Haiti, um dos países da América Latina que ainda pede socorro

Por: Por Rose Guglielminetti - Metro Campinas

Billy Bernardin é um menino de 8 anos que mora em um orfanato do Haiti. Seu sorriso e o gingado ao ouvir uma haitimúsica demonstram uma alegria que contagia a todos. A miséria e a destruição de seu país são esquecidas por alguns segundos ao contemplá-lo. Nadia também é outra criança que conquista a todos pela espontaneidade. Ela é pura festa. Os dois representam o futuro do país que é um dos mais pobres da América e detém o pior IDH (Índice de Desenvolvimento Humano) do continente americano, segundo a ONU. Eles mesmos são vítimas da pobreza – nem sempre têm duas refeições diárias (e estou falando apenas de um prato de arroz puro ou um cozido de polenta) para comer. Mas contam com a solidariedade de muitas pessoas que se dedicam ao próximo.

Hospitais e orfanatos contam com o apoio dos voluntários. São missionários e freiras que trabalham horas cortando o infernal trânsito de Porto Príncipe – onde moram 9 dos 11 milhões de habitantes do Haiti – para levar comida e ajuda médica para os idosos e crianças, já que a maioria da população vive abaixo da linha de pobreza e cerca de 60% dos habitantes são subnutridos.

Em todo o Haiti o caos está instalado – não há saneamento básico (banheiro é um luxo), as moradias são casebres de madeira; o comércio é uma feira ambulante que se instalada m cada esquina – ali vende de um tudo desde comida até roupas; a oficina mecânica e as borracharias são a céu aberto. As ruas da capital são esburacadas e sem asfalto. A poeira e o calor são os donos do lugar. Para evitá-los as mulheres usam toucas e chapéus.

Se a miséria choca, a existência de um bairro de classe média alta também. Pention Ville concentra um bom número de mansões e carros de luxo. De outro lado, há ainda pessoas que moram na área mais atingida pelo terremoto de 2010 em barracos de lona. Crianças e velhos esquecidos à própria sorte. “Não há nada de bom que possa vir do Haiti”, disse uma moradora que trabalha em um dos 800 orfanatos de Porto Príncipe.

Mas há coisa boa sim. A alegria e o voluntariado fazem toda diferença no País. Francisco César e Ana Lúcia Bezerra são dois brasileiros que foram morar no Haiti após o terremoto de 2010. Ele conta que duas cenas o chocaram: Um menininho deitado em um banco, morrendo de fome e sem forças para espantar as moscas e crianças pegando papelão para fazer comida. Eles socorreram a criança que hoje está bem e o orfanato agora conta com ajuda de comida. Assim como eles, outros voluntários têm sido a esperança deste povo tão sofrido.

Um olhar para o próximo

Um grupo de 13 brasileiros – eu estava entre eles – esteve no Haiti neste mês para fazer trabalho voluntário, liderado pelos pastores Adenir e Sônia Leônis.

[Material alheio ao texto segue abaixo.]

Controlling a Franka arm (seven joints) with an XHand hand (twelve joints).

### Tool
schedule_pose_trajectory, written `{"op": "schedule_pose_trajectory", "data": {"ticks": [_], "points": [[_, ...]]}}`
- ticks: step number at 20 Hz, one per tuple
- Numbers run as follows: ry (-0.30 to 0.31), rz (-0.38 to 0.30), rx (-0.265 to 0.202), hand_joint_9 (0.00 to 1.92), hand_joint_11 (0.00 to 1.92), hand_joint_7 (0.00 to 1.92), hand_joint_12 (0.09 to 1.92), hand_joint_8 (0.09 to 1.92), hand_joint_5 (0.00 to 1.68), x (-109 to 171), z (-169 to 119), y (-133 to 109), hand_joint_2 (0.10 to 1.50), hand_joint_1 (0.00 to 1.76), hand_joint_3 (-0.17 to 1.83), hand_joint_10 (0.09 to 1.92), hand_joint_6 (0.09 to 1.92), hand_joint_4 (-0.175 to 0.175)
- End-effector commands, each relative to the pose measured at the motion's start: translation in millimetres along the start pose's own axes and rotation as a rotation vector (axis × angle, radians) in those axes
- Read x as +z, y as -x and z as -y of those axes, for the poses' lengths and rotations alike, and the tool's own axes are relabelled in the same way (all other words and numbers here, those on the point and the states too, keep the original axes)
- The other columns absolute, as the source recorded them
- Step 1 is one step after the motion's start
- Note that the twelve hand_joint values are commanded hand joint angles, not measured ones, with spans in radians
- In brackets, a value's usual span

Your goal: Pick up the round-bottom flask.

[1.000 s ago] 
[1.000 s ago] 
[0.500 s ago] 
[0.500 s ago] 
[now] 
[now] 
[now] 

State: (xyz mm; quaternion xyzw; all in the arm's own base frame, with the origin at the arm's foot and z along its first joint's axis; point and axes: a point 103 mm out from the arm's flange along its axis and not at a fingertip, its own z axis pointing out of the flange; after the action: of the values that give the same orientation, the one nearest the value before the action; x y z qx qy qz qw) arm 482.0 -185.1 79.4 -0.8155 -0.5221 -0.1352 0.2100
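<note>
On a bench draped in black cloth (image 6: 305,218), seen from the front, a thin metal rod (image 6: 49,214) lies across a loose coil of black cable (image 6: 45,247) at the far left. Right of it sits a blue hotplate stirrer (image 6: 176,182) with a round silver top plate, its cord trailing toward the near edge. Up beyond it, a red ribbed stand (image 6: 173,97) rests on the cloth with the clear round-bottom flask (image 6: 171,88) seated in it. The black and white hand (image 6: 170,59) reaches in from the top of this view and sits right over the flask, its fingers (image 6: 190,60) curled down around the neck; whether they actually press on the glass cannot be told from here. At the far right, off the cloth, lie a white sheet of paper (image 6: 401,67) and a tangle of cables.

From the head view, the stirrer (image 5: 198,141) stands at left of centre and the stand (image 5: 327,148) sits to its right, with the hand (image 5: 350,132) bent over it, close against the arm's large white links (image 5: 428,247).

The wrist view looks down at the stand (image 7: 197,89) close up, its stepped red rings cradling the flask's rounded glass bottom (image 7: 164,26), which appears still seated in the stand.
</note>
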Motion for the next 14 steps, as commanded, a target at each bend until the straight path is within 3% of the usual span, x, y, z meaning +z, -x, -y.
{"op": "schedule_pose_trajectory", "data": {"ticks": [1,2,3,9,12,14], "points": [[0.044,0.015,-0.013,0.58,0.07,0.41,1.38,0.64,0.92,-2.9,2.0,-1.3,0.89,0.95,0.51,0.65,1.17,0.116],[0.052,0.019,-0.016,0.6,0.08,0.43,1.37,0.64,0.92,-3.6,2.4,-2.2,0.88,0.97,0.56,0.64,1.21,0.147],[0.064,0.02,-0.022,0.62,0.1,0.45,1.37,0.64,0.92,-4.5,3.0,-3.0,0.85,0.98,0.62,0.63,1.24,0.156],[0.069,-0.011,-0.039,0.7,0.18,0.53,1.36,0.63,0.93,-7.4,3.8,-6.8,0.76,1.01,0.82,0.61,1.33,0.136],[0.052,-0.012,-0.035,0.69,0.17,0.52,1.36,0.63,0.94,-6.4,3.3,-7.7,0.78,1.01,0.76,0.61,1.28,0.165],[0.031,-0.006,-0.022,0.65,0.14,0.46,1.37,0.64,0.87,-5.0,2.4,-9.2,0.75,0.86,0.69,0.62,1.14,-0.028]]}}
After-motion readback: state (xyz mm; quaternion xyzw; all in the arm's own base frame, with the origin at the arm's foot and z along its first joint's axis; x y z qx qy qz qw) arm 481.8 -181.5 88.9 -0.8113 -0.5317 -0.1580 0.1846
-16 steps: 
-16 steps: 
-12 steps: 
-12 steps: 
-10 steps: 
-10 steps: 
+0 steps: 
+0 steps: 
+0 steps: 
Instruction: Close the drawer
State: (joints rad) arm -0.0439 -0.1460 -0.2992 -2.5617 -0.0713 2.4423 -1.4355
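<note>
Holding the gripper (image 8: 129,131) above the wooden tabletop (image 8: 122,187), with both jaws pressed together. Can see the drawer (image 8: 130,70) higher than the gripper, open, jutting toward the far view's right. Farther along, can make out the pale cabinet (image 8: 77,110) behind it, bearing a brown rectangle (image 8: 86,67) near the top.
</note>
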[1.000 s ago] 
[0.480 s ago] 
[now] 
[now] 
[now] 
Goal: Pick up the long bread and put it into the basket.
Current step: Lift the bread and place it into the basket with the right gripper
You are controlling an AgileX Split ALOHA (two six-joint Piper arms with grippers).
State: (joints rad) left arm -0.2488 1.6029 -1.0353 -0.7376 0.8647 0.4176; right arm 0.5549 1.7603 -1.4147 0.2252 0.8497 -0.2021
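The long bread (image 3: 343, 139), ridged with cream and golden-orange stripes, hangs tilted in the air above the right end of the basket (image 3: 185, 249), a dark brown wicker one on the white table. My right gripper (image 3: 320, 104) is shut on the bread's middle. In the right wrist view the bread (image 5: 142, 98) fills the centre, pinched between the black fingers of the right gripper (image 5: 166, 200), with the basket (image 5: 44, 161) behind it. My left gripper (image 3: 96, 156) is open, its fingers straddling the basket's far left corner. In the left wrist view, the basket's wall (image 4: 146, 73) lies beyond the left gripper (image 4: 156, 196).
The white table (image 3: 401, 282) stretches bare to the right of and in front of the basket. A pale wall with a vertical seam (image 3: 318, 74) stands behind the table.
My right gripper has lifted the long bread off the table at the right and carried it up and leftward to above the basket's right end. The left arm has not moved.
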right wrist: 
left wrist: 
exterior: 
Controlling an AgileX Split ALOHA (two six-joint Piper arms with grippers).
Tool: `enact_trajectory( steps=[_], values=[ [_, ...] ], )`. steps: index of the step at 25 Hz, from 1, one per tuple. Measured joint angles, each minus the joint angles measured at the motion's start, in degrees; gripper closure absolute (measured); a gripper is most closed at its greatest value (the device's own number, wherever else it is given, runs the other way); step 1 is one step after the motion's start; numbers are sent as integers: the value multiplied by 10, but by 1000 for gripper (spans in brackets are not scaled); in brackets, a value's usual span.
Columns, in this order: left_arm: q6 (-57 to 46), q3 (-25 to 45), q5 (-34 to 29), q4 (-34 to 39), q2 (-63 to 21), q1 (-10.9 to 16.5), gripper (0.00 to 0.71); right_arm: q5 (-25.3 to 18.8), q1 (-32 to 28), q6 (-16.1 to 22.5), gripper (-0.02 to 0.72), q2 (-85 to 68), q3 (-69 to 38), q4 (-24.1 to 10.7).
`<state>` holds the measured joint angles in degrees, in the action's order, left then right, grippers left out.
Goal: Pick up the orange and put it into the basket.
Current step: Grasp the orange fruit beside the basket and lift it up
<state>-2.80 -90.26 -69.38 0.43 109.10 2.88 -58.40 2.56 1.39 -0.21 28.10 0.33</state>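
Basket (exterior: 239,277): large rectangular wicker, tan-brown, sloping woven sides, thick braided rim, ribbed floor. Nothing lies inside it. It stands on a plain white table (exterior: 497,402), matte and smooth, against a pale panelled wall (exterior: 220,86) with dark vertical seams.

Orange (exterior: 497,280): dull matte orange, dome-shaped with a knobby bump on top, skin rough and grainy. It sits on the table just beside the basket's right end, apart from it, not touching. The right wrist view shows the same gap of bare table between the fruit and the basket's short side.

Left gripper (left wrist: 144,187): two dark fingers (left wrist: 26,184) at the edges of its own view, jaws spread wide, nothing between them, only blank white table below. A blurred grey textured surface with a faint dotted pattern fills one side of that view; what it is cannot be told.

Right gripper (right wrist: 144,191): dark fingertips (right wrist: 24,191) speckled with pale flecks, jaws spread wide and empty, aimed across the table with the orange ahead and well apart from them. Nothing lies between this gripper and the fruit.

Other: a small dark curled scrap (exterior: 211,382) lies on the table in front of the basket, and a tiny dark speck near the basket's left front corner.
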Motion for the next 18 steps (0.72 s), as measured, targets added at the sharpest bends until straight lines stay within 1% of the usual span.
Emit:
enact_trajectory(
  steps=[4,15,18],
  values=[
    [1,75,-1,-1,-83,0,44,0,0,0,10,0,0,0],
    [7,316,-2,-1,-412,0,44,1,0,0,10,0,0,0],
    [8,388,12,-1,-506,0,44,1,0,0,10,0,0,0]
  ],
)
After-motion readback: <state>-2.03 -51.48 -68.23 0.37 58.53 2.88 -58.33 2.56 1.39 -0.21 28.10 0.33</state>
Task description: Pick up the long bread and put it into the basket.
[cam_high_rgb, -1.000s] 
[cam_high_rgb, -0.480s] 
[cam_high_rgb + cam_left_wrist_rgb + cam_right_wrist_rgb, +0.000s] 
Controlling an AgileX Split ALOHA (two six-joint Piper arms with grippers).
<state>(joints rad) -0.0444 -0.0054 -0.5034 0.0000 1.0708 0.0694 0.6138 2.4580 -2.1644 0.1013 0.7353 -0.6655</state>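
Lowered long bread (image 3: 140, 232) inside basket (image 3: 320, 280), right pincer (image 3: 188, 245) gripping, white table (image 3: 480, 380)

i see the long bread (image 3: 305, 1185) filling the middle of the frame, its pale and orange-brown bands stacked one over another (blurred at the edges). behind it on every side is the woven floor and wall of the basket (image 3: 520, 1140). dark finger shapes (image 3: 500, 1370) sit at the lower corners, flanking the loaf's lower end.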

O serviço foi desde pegar um bebê no colo para dar-lhe afeto porque este não tem mãe até lixar beliches e pintá-las para um orfanato.

Como não se emocionar ao ver um idoso aprendendo a ler e uma criança rir alto com uma peça de teatro? Como não ser grato pelas pessoas que não foram, mas doaram verba para custear a escola de 108 crianças? Foram dias de lágrimas, mas também de muita certeza de que há esperança para este país.